In episode 278 of The Flood Insurance Guru podcast we look at mirrored flood insurance policies.
We look at a few things
- What are they?
- How do they protect you?
First of all lets look at what is a mirrored flood insurance policy?
When you look in the mirror you may like what you see or you may not. However what ever is standing in front of the mirror thats what you get.
Well thats how mirrored flood insurance policies work.
Mirrored flood insurance policies generally have to do with private flood insurance policies.
Lending institutions have strict guidelines when it comes to private flood insurance.
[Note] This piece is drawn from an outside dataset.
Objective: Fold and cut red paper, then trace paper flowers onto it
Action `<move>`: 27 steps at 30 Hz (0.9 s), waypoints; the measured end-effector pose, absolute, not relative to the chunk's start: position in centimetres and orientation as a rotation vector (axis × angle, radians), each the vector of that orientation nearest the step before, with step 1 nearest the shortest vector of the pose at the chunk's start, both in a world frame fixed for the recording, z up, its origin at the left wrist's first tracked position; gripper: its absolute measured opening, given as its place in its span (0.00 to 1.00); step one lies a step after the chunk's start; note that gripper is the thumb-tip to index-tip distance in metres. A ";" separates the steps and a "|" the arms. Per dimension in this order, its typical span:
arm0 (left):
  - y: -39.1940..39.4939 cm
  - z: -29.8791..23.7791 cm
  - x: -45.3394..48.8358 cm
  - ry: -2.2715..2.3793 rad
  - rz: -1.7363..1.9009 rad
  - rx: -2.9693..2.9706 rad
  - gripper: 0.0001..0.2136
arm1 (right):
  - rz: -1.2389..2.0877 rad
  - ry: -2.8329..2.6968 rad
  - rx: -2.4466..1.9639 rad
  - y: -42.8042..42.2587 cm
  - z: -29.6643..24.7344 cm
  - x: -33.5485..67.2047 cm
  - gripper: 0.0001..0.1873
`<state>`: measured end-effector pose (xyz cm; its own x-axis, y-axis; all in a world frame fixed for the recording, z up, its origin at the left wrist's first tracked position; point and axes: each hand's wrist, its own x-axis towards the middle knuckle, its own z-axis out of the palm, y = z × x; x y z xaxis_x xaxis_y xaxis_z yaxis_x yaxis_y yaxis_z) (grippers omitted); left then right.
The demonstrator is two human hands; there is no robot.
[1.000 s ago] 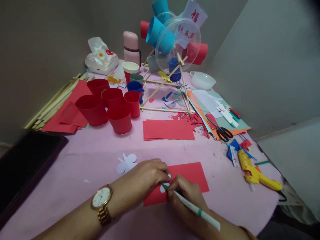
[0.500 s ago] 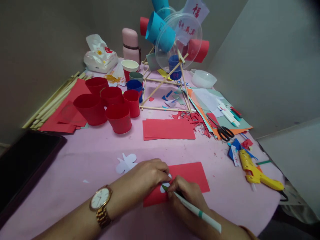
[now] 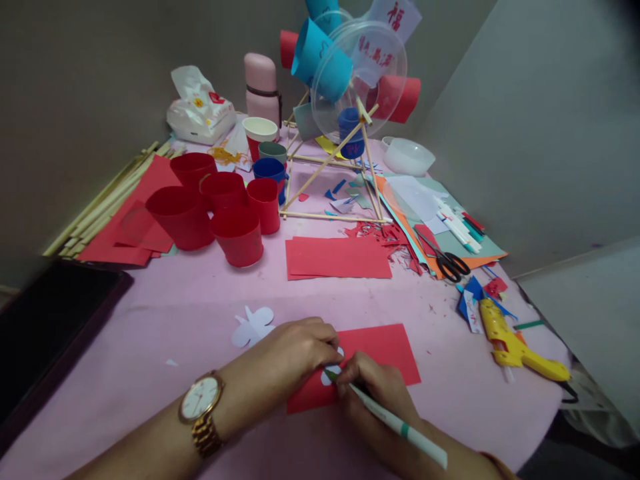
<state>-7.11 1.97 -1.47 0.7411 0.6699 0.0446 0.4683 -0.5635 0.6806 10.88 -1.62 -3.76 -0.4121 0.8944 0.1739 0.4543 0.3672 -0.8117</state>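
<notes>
My left hand (image 3: pixel 295 350), with a gold watch on its wrist, presses its curled fingers down on a small white paper cut-out (image 3: pixel 331 375) that lies on a red paper sheet (image 3: pixel 380 350). My right hand (image 3: pixel 373 393) grips a white pen with a green band (image 3: pixel 400 428). Its tip touches the edge of the white cut-out. A second white flower-shaped cut-out (image 3: pixel 253 325) lies on the pink tablecloth just left of my left hand.
Red paper cups (image 3: pixel 220 213) and another red sheet (image 3: pixel 337 258) lie further back, with a stick-and-cup wheel model (image 3: pixel 345 73) behind. Scissors (image 3: pixel 445 261), pens and a yellow glue gun (image 3: pixel 515 343) sit at right. A dark tablet (image 3: pixel 50 320) and wooden sticks (image 3: pixel 100 203) lie at left.
Both hands stay almost still on the red sheet. The pen's tail end has shifted slightly lower and to the right.
</notes>
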 end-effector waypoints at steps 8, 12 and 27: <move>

They have to meet or exceed the standard flood insurance policy with the National Flood Insurance Program.
Some of these requirements can be found below
- 1. Issued by an insurance company that is licensed, admitted, or otherwise approved to do business of insurance in the State or jurisdiction in which the insured building is located by the insurance regulator of the State or jurisdiction.
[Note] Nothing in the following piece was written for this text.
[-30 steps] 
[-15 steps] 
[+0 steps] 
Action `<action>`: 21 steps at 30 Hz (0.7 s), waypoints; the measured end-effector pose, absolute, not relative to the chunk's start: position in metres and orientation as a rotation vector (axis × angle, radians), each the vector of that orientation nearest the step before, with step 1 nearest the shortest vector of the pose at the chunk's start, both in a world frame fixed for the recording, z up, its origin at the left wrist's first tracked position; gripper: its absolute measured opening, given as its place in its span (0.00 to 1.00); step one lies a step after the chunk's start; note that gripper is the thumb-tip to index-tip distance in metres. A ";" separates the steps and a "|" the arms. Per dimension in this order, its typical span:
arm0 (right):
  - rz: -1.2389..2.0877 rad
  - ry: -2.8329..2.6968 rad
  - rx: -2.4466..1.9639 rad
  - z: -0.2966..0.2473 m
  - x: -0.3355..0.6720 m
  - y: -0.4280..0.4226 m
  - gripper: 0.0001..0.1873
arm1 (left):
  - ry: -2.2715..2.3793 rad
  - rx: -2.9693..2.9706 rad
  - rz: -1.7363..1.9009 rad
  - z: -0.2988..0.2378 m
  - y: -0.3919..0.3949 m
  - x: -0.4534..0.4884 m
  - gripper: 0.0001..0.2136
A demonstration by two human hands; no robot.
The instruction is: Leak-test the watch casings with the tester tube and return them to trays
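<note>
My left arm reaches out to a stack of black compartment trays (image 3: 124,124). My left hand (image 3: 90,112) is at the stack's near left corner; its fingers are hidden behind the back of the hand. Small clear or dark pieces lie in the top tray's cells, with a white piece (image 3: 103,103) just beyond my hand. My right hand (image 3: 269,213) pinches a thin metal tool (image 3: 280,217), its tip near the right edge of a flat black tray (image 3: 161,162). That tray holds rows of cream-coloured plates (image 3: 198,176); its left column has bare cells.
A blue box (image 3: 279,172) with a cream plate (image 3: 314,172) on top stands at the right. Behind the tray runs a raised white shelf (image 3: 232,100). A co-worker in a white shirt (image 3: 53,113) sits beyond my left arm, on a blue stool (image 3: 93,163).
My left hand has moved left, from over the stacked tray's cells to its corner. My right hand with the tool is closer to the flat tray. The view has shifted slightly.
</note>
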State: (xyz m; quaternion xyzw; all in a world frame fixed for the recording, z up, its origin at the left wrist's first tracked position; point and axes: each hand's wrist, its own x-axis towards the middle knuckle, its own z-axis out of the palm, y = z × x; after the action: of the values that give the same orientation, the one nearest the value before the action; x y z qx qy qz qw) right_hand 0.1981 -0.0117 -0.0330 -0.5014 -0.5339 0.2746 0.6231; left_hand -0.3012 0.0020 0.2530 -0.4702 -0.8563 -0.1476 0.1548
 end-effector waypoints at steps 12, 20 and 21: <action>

- In the case of a policy of difference in conditions also known as a DIC policy multiple peril, all risk, or other blanket coverage insuring nonresidential commercial property is recognized, or not disapproved as a surplus lines insurer by the insurance regulator of that State or jurisdiction.
- Provides flood insurance coverage which is at least as broad as the coverage provided under the standard flood insurance policy under the National Flood Insurance Program.
- Includes requirement to give 45 days of notice of cancellation or non renewal.